- [TASK BRIEF]: Among the entries below, one stretch runs from the line that contains "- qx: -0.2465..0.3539" through the line that contains "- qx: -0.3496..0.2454". Repeat that stretch exactly, ends included, and only that.

- [DATA FOR THIS TASK]:
>>>

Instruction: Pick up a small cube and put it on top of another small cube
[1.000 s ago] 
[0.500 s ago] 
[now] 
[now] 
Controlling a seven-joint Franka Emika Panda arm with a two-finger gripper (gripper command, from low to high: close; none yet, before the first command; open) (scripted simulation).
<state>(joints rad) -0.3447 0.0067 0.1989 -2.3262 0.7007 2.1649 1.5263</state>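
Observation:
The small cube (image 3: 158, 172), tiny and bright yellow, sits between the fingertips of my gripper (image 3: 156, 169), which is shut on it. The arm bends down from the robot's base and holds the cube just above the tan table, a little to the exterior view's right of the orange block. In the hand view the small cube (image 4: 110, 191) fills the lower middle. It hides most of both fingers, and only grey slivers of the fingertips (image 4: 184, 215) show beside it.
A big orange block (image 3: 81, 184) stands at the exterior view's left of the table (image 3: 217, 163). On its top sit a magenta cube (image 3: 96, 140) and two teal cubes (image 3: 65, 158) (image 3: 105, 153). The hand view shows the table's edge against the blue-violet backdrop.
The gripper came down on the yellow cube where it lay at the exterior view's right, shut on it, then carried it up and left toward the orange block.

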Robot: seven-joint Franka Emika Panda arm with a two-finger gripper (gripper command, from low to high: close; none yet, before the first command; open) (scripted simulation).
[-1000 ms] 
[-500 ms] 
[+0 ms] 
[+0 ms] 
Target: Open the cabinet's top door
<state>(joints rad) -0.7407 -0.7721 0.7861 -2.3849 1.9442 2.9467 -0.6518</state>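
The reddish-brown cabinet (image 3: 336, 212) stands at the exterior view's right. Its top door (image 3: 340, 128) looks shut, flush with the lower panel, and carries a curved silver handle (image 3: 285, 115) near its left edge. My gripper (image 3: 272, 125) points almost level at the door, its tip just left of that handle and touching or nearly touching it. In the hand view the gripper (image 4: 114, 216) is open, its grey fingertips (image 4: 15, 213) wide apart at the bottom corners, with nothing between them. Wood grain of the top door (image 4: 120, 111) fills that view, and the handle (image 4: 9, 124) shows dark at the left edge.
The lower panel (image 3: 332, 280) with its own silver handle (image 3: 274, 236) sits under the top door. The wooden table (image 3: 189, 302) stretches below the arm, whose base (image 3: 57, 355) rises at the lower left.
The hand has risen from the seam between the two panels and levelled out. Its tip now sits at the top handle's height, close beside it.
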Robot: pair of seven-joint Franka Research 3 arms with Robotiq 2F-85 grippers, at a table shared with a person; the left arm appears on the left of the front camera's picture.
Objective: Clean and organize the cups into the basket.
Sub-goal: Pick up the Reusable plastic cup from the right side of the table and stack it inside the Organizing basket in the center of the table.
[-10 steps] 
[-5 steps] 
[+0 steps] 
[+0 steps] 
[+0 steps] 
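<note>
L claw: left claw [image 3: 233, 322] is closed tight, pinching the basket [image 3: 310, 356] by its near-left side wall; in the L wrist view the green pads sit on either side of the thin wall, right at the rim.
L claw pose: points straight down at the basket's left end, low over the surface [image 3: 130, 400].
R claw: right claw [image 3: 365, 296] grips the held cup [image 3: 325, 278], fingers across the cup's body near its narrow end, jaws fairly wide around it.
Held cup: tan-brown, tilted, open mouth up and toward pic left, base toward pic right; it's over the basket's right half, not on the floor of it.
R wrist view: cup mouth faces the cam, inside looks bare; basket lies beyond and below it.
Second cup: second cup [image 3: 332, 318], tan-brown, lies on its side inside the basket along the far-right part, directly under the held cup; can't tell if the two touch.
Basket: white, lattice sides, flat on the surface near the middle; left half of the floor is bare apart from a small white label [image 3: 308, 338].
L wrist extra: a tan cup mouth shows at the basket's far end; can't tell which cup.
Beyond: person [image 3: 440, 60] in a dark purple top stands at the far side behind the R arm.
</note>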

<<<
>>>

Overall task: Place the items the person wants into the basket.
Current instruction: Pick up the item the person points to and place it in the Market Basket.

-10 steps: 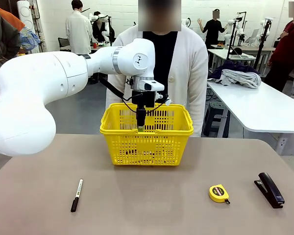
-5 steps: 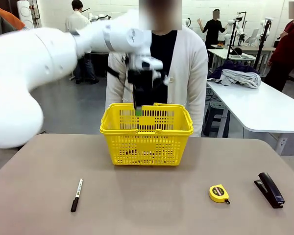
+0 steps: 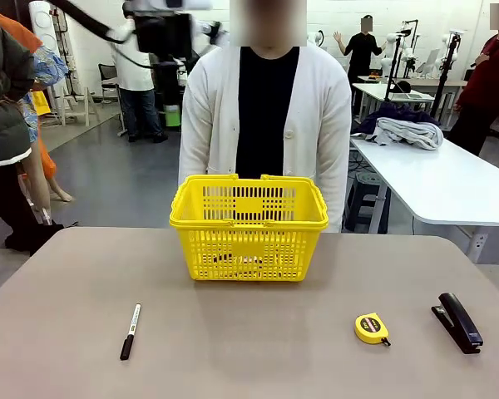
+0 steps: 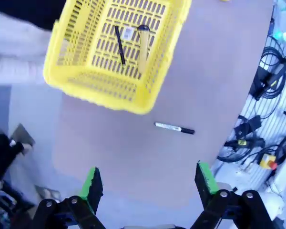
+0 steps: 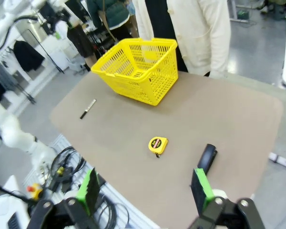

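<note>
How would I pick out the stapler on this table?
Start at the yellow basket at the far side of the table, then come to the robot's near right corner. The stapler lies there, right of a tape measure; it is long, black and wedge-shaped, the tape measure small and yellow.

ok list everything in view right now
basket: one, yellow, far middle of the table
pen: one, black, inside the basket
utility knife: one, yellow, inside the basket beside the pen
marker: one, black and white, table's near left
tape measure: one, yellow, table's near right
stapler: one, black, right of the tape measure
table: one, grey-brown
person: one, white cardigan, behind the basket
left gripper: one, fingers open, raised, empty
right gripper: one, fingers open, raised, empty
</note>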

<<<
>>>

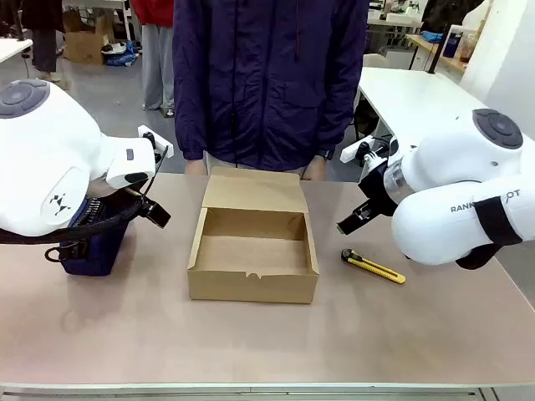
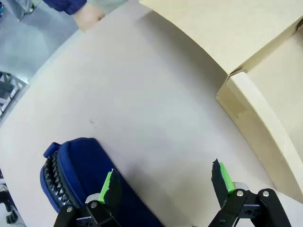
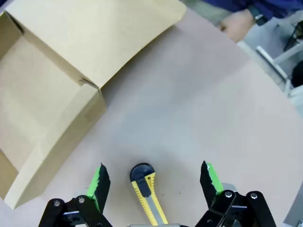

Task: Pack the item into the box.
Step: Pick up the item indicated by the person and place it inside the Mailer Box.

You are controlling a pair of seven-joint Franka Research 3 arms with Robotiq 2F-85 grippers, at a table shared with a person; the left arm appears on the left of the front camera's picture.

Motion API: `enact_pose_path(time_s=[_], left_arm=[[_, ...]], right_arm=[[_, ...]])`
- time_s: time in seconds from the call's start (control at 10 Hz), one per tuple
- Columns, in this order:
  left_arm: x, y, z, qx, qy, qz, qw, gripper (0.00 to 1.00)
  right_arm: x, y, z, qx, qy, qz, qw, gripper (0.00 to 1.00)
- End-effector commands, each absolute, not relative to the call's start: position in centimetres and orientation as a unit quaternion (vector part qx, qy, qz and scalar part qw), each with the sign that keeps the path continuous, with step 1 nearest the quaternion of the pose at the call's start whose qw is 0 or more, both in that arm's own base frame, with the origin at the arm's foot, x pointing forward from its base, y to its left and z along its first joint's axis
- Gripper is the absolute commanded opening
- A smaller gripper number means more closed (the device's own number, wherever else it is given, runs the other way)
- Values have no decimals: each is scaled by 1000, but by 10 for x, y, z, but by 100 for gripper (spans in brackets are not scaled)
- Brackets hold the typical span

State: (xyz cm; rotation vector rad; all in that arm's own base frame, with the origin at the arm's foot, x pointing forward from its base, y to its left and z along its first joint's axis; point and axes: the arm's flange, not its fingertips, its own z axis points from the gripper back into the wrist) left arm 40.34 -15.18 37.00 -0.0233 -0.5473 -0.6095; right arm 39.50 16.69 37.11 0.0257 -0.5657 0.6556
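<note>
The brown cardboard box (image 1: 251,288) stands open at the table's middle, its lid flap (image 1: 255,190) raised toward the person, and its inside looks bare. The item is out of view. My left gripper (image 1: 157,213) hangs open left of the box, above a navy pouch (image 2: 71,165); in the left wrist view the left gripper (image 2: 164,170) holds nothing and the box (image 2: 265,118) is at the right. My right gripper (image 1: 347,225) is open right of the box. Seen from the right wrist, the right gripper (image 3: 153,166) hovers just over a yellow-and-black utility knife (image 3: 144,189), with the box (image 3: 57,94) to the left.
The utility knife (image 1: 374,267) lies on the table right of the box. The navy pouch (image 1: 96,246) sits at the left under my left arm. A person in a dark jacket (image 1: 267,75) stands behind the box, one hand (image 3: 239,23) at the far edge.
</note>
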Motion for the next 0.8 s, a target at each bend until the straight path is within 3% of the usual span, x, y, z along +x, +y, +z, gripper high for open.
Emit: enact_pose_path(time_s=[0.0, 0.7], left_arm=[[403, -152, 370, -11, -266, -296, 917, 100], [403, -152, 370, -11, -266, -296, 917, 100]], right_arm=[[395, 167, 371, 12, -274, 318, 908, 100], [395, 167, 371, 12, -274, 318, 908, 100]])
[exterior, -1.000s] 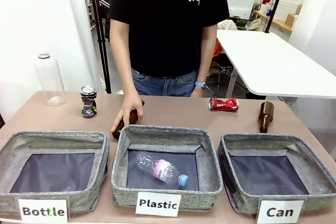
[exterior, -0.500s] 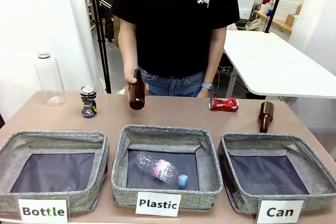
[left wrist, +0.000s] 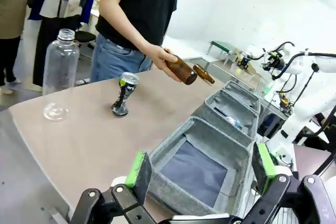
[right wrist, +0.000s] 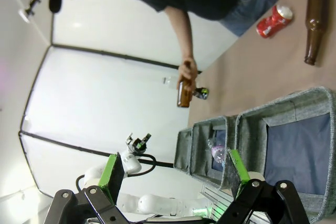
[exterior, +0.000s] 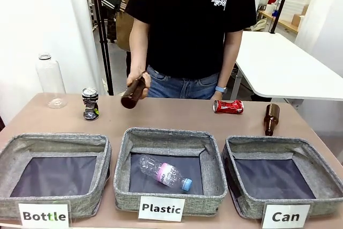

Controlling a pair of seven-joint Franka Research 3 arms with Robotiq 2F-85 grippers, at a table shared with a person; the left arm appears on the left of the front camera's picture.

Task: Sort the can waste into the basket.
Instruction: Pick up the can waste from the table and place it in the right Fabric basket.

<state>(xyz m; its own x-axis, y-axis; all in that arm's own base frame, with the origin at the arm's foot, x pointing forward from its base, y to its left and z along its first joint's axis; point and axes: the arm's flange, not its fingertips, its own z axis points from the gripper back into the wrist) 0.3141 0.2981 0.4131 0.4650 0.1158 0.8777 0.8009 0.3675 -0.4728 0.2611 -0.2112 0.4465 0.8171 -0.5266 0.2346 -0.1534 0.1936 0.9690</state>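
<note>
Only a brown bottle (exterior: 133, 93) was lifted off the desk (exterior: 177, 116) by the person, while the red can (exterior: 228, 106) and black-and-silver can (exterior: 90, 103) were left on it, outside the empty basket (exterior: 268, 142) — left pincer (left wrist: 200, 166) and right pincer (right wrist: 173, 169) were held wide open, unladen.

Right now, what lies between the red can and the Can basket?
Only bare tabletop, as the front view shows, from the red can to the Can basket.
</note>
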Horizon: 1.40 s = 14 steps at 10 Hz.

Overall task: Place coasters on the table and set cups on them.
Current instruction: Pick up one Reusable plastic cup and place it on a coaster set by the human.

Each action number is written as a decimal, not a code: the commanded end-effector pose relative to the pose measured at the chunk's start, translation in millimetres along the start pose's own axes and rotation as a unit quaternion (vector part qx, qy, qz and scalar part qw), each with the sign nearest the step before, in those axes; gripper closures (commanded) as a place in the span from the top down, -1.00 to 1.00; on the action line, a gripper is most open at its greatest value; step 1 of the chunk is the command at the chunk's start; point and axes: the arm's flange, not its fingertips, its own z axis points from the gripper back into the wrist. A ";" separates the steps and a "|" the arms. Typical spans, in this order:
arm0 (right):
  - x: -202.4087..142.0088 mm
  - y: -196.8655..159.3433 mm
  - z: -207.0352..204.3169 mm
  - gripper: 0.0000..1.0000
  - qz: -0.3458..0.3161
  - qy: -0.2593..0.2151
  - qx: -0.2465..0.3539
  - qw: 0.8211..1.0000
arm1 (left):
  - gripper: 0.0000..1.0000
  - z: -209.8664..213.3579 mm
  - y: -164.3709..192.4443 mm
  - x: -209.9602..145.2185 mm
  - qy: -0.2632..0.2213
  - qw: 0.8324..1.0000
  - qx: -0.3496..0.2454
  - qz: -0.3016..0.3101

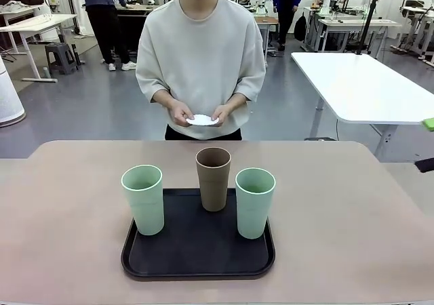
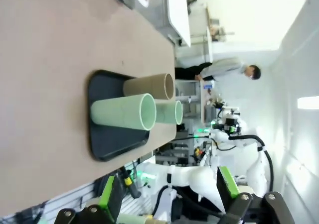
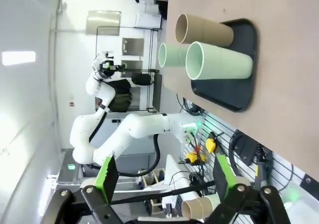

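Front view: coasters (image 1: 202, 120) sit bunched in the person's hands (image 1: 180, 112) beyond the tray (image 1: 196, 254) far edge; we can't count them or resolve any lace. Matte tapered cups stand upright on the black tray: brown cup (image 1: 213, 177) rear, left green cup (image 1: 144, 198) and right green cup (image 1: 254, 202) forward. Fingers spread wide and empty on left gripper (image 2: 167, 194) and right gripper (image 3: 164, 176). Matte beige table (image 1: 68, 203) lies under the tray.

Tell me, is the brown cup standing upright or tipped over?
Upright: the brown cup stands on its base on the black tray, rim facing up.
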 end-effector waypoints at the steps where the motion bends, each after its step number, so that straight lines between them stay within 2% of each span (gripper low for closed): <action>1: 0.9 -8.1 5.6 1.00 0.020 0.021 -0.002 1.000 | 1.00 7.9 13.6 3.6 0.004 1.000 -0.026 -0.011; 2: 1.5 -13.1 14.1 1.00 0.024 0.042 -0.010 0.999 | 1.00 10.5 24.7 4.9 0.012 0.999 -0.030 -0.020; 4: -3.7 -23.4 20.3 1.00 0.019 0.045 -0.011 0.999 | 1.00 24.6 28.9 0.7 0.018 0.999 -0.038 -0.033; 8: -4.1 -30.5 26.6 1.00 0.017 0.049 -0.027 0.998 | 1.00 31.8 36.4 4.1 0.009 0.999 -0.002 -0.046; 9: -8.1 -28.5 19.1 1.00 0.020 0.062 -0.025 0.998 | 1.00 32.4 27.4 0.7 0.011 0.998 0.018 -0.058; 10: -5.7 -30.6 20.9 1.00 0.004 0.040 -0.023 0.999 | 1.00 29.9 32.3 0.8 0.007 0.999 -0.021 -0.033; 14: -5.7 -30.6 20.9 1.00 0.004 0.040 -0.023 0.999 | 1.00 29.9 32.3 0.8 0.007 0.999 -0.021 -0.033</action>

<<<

- [EXERCISE RESULT]:
  - qx: -0.2465..0.3539
  - qw: 0.8211..1.0000
arm1 (left):
  - gripper: 0.0000..1.0000
  - z: -209.8664..213.3579 mm
  - y: -164.3709..192.4443 mm
  - x: -209.9602..145.2185 mm
  - qy: -0.2632..0.2213
  - qw: 0.8324..1.0000
  - qx: -0.3496..0.2454

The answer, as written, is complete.